_ASSIGNMENT:_
Please write out exactly the lines of the data below from the line holding "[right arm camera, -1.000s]" through the line holding "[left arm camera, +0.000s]", and leave out the rest.

╭──

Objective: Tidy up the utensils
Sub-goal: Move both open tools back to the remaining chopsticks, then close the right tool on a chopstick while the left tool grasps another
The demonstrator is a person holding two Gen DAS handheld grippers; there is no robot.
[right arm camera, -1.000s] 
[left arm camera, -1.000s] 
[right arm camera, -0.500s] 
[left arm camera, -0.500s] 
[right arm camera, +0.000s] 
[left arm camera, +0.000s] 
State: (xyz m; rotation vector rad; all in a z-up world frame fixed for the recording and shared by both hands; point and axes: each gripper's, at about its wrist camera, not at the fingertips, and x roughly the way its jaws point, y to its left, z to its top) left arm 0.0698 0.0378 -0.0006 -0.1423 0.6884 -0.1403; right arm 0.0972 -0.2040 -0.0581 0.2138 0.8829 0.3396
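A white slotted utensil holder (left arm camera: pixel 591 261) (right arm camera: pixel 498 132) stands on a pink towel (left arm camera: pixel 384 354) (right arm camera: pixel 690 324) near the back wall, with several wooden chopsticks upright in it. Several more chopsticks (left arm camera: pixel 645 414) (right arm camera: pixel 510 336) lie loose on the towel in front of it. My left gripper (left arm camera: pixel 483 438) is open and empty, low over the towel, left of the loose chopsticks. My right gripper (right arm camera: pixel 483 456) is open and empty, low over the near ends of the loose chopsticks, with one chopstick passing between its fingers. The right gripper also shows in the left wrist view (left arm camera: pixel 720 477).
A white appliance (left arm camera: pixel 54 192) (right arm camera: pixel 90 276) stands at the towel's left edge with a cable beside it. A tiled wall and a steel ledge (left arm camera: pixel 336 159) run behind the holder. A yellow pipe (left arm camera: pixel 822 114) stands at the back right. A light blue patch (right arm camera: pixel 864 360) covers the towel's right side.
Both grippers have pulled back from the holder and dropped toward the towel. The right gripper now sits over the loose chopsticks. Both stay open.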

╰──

_REPLY:_
[right arm camera, -1.000s] 
[left arm camera, -1.000s] 
[right arm camera, -0.500s] 
[left arm camera, -0.500s] 
[right arm camera, +0.000s] 
[left arm camera, +0.000s] 

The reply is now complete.